Articles additionnels après l’article 10

M. le président. L’amendement n° 235, présenté par Mme L. Darcos, au nom de la commission de la culture, est ainsi libellé :

Après l’article 10

Insérer un article additionnel ainsi rédigé :

I. – Le titre IV du livre III du code de la recherche est complété par un chapitre V ainsi rédigé :

« Chapitre V

« L’établissement public Campus Condorcet

« Art. L. 345-1. – L’établissement public Campus Condorcet est un établissement public national de coopération à caractère administratif rassemblant les établissements d’enseignement supérieur et les organismes de recherche, publics et privés, qui regroupent tout ou partie de leurs activités et de leurs moyens sur le campus de sciences humaines et sociales dénommé Campus Condorcet.

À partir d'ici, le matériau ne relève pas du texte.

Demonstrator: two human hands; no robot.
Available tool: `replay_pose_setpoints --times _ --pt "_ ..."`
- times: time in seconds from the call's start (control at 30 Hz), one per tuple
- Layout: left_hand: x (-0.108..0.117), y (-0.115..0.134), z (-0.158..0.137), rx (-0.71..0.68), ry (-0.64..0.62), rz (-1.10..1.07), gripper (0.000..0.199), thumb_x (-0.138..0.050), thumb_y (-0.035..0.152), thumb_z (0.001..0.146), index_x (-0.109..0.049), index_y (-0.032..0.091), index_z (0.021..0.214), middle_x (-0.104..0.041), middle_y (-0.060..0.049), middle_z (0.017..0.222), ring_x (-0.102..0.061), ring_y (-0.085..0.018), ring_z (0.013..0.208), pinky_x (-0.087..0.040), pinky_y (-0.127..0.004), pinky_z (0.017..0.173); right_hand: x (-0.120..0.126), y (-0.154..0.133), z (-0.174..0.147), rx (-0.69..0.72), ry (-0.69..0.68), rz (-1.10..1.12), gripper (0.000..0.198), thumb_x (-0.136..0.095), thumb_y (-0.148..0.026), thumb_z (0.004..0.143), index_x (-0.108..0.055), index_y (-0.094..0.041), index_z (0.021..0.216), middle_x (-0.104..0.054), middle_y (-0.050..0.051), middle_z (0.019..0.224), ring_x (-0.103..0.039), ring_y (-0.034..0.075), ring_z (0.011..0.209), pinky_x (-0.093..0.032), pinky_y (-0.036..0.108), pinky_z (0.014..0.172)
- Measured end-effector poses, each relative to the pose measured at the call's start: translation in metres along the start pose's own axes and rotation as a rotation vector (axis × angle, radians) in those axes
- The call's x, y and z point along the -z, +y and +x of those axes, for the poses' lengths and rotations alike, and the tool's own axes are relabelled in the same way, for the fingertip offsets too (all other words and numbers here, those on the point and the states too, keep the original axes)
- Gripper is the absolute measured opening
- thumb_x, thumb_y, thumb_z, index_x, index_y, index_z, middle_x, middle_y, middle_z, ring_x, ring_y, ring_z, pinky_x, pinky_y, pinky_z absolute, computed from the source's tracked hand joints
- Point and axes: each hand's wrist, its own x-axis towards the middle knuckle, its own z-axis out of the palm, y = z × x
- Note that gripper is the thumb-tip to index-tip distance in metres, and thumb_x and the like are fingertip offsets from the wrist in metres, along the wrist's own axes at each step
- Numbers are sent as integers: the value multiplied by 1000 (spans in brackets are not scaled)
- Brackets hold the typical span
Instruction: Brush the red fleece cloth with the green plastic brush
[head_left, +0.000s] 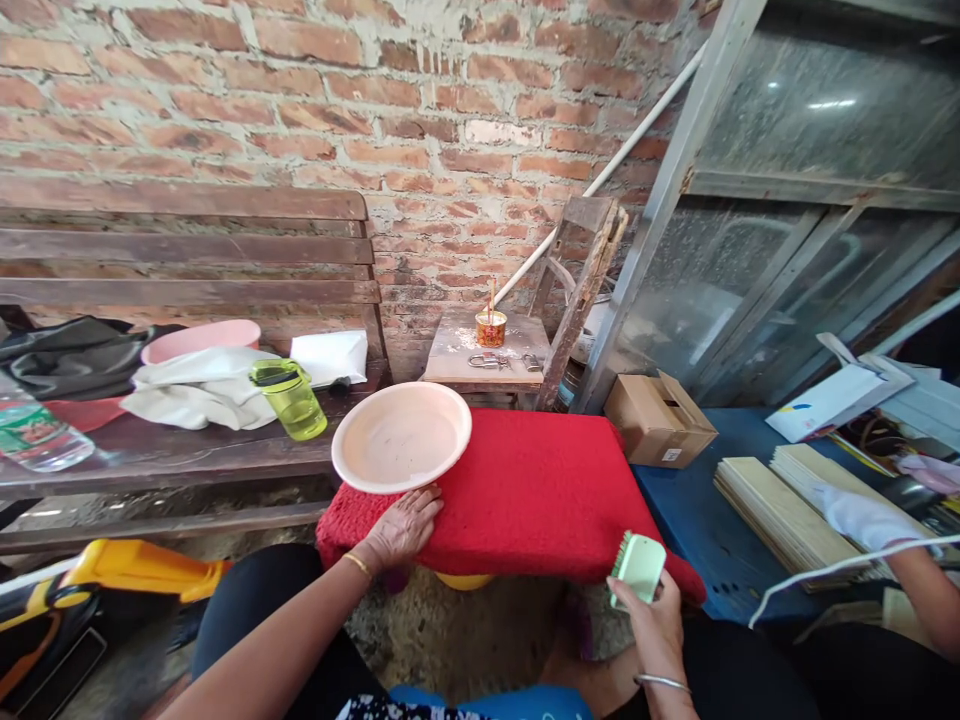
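Observation:
A pale green scrub brush is gripped in my right hand, bristles turned to the left, over the front right edge of a red cloth. The cloth covers a low table. My left hand lies flat on its front left part, fingers stretched out just below the rim of a pale pink basin. Whether the fingertips touch the basin I cannot tell. The basin stands upright on the cloth's left end, with what looks like shallow water in it.
On the wooden bench at left stand a green bottle, a water bottle and white cloth. A chair holds a paper cup. Right, a cardboard box, stacked boards and another person's gloved hand.

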Motion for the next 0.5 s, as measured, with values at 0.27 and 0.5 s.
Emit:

« L’établissement public Campus Condorcet, placé sous la tutelle conjointe des ministres chargés de l’enseignement supérieur et de la recherche, a pour mission d’assurer la réalisation et le fonctionnement du Campus Condorcet.

« À cette fin, il coordonne la programmation et la réalisation du campus. Il réalise des acquisitions et opérations foncières et immobilières. Il assure pour le compte de l’État, dans le respect des règles de la commande publique, la conception et la réalisation de constructions et d’équipements nécessaires à l’exercice de ses missions. Il assure l’exploitation, la gestion, la promotion et la valorisation du Campus Condorcet.

« Les articles L. 719-14 et L. 762-2 du code de l’éducation sont applicables à l’établissement public Campus Condorcet.

« Art. L. 345-2. – L’établissement public Campus Condorcet a également pour missions de :

« 1° Collecter, enrichir, valoriser, mettre à disposition et conserver des ressources documentaires ;

« 2° Soutenir et faciliter les activités de recherche et de formation de ses membres, notamment à l’échelle européenne et internationale ; soutenir et faciliter d’autres activités de recherche et de formation ;

« 3° Soutenir et faciliter l’innovation, notamment numérique, et la valorisation de la recherche ;

« 4° Contribuer à la diffusion des savoirs et de la culture scientifique ;

« 5° Soutenir et faciliter la vie étudiante et développer la vie de campus ;

« 6° Coordonner, avec tout ou partie des établissements et organismes membres, l’élaboration et la mise en œuvre de programmes de recherche et d’innovation, notamment de programmes favorisant l’interdisciplinarité entre les sciences humaines et sociales et les autres domaines scientifiques ;

« 7° Assurer la mise en œuvre d’activités et de projets qui lui sont confiés par tout ou partie de ses membres, notamment en matière scientifique.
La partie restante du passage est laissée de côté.